Lung cancer in people who have never smoked: what the evidence now shows

Lung cancer has long been understood as a disease of smoking. That understanding is no longer complete. Cases in people who have never smoked are rising, the disease behaves differently, and the systems built to find lung cancer were not designed for this group. As one of the field’s leading scientists puts it, the evidence points to a genuine absolute increase in these cases.

The short version

  • Lung cancer in people who have never smoked is now among the most common causes of cancer death worldwide.

  • The rise is real, not simply a side effect of falling smoking rates.

  • It is increasingly recognised as a biologically distinct disease, with different drivers and different treatment needs.

  • Known risk factors include air pollution, radon, secondhand smoke and certain workplace exposures.

  • Because screening is built around smoking history, these cancers are often found late, when outcomes are poorer.

Can you get lung cancer if you have never smoked?

Yes. While smoking remains the leading cause of lung cancer, a significant share of cases occur in people who have never smoked. Estimates vary by region. In the United States, people who have never smoked account for around one in eight lung cancer cases, while in parts of Asia the figure is 30% or more. Considered on its own, lung cancer in people who have never smoked would rank among the leading causes of cancer death globally, and it is now described as the fifth most common worldwide.

The point is simple and worth stating plainly. Anyone with lungs can develop lung cancer.

Why are cases rising?

As smoking declines, you would expect lung cancer in people who have never smoked to make up a larger proportion of diagnoses. But the change appears to be more than proportional.

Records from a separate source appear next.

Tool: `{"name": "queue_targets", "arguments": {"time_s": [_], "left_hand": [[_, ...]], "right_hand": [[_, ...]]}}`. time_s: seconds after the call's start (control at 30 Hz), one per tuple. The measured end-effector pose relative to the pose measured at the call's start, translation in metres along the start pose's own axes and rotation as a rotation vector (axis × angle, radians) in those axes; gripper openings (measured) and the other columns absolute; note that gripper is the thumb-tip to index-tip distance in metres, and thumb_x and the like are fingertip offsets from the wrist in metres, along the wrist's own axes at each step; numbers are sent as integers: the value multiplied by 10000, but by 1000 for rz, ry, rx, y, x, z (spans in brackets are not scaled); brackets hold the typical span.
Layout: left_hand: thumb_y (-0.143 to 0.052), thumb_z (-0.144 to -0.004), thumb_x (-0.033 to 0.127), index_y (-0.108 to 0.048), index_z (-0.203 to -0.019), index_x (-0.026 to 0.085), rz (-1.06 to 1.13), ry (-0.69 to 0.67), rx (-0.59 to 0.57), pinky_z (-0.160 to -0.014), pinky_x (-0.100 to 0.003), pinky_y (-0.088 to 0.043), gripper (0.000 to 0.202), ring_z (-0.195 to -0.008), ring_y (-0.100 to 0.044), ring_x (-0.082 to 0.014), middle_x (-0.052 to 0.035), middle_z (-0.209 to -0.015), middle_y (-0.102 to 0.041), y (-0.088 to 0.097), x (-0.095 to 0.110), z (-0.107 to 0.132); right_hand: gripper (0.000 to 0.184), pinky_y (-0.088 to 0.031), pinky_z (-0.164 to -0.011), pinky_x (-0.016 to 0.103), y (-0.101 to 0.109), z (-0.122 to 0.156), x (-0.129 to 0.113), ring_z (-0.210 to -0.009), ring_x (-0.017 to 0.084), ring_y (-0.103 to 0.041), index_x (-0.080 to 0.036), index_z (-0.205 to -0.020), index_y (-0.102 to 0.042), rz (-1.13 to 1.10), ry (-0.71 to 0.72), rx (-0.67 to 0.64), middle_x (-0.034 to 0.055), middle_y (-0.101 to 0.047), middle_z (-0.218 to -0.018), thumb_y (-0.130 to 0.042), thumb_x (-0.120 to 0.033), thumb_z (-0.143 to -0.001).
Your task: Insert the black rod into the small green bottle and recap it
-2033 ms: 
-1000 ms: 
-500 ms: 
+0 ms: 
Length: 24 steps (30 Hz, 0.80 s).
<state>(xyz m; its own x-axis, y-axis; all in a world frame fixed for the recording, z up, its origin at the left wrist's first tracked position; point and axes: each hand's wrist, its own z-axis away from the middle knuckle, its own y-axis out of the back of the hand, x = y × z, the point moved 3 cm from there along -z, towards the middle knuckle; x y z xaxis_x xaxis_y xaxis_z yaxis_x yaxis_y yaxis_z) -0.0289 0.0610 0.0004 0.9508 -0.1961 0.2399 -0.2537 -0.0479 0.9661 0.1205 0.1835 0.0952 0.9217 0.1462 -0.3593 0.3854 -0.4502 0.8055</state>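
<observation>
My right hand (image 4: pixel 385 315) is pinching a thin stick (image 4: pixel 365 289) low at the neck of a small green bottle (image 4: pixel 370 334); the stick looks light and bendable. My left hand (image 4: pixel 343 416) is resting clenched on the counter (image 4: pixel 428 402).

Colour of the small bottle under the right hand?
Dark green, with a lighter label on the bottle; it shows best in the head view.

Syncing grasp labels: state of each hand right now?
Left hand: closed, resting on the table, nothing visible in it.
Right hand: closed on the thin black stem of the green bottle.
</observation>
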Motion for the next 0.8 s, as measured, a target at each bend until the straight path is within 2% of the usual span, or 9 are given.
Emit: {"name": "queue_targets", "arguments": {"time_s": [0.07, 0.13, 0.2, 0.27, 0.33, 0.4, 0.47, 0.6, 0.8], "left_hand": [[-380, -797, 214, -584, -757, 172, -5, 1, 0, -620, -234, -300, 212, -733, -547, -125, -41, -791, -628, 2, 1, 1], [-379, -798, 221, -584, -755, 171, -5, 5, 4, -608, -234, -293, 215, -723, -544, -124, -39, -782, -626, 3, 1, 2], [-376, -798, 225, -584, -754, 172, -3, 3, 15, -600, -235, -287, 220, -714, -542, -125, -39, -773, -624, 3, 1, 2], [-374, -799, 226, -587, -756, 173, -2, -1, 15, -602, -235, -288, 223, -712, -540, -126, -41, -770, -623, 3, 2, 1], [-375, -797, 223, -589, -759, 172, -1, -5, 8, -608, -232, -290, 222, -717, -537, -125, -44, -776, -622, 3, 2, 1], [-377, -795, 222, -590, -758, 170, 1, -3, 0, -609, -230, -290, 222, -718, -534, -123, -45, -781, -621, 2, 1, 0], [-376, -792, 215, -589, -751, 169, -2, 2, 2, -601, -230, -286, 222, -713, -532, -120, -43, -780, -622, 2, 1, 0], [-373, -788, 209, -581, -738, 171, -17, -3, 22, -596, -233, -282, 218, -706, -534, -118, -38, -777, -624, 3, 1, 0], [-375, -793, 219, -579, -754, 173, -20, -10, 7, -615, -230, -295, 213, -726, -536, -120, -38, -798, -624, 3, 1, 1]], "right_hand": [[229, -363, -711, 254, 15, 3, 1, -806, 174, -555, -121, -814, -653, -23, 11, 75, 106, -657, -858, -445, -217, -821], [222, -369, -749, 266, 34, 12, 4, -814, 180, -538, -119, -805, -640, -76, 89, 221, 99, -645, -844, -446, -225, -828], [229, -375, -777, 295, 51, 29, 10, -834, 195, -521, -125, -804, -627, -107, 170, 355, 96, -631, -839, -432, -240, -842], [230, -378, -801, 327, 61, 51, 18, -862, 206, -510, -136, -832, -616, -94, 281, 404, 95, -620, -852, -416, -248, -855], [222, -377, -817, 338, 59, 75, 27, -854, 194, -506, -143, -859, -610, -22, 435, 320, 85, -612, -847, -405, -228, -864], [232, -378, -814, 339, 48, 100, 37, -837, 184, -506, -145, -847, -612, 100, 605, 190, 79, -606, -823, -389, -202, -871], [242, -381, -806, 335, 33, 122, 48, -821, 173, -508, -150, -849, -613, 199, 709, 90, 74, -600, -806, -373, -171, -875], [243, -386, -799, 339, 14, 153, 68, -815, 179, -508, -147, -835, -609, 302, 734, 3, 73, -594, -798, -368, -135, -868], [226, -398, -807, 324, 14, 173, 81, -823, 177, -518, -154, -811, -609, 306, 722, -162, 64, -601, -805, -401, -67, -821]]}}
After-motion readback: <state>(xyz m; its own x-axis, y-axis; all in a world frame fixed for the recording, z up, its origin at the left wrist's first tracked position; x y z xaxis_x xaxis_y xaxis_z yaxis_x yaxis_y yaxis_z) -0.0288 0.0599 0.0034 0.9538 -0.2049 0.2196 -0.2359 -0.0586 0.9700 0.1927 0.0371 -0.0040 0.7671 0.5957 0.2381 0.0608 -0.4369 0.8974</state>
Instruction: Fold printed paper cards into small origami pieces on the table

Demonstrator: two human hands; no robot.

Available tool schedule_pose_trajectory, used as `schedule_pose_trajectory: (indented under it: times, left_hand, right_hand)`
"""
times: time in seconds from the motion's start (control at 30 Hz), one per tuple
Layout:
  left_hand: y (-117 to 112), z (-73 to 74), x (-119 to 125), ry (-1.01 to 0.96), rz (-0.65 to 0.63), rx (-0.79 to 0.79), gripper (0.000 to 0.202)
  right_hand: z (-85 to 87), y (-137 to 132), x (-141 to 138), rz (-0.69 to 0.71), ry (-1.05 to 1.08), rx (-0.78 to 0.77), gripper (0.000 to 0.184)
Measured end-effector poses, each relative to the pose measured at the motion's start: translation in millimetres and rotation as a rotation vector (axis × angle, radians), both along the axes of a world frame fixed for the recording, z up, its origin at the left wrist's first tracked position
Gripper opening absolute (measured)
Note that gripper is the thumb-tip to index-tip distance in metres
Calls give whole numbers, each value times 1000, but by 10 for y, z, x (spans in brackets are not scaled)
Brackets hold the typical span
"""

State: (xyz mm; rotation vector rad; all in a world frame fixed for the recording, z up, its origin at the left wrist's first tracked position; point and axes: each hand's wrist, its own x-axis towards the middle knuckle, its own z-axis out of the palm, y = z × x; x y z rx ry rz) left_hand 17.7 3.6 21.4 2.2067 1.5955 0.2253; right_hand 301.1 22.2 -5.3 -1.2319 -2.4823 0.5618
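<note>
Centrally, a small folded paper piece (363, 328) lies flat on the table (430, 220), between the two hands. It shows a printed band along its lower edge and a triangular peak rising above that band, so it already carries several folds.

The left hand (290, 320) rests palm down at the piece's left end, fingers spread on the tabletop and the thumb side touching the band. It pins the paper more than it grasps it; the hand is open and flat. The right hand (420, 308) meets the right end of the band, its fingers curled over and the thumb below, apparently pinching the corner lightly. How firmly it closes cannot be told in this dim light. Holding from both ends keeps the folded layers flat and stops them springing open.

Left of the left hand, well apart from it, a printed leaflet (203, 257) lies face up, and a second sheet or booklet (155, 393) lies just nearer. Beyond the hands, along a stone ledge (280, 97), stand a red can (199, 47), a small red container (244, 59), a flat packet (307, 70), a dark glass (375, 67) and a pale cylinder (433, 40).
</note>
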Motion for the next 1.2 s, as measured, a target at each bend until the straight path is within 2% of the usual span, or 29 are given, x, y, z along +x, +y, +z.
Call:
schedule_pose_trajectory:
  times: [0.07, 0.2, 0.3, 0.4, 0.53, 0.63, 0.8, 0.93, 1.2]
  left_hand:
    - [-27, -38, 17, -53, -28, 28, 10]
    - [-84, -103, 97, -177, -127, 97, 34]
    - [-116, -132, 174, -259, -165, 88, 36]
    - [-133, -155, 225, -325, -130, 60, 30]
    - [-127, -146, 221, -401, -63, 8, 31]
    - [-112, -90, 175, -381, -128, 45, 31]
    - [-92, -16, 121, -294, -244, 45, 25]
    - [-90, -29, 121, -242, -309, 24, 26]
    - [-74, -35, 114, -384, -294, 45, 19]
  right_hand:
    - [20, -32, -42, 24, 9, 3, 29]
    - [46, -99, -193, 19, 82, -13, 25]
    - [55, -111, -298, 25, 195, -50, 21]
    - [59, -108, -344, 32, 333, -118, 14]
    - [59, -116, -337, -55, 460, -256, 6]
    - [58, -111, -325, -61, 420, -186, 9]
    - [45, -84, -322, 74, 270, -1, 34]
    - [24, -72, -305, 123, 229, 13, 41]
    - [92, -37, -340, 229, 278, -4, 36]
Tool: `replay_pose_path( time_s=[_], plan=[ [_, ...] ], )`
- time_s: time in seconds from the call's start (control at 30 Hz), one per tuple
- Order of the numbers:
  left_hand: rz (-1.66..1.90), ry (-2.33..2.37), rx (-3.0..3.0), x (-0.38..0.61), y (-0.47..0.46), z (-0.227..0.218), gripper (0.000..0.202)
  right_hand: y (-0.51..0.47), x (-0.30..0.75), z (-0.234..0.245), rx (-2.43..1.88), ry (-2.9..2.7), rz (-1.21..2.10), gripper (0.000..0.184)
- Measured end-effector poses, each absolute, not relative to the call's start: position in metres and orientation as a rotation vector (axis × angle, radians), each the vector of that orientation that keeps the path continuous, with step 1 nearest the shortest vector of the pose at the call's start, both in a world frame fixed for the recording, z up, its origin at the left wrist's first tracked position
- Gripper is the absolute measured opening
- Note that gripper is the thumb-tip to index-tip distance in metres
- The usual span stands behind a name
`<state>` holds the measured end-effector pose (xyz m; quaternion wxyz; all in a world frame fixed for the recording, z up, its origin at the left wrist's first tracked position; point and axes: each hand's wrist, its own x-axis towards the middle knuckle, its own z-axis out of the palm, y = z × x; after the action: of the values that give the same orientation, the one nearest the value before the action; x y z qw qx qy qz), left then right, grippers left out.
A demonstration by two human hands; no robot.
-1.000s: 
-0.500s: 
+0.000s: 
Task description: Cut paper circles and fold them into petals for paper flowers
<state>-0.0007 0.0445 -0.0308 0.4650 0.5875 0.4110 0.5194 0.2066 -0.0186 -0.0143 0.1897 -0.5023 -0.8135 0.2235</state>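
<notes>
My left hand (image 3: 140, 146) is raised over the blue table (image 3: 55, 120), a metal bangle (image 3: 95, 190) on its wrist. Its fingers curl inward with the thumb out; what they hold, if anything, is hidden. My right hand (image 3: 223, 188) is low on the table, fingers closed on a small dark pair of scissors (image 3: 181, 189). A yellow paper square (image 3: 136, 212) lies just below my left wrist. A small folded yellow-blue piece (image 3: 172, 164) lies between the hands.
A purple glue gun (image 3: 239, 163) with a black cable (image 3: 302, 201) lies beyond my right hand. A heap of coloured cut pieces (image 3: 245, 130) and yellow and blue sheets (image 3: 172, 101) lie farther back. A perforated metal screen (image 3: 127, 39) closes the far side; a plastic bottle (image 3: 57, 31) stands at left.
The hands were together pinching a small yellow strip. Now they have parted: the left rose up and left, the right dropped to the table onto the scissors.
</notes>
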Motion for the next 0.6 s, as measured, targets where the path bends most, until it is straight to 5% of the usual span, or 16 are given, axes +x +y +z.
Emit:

Speaking in a 2026 feature in Nature, Professor Charles Swanton of the Francis Crick Institute described evidence of a genuine absolute increase in cases of lung cancer in people who have never smoked. In other words, the actual number of people affected is going up, not just their share of the total. The reasons are still being worked out, but the trend is now clear enough that clinicians and researchers are treating it as a distinct problem in its own right.

What causes lung cancer in people who have never smoked?

There is no single cause. Several environmental and biological factors are involved, and research is still developing.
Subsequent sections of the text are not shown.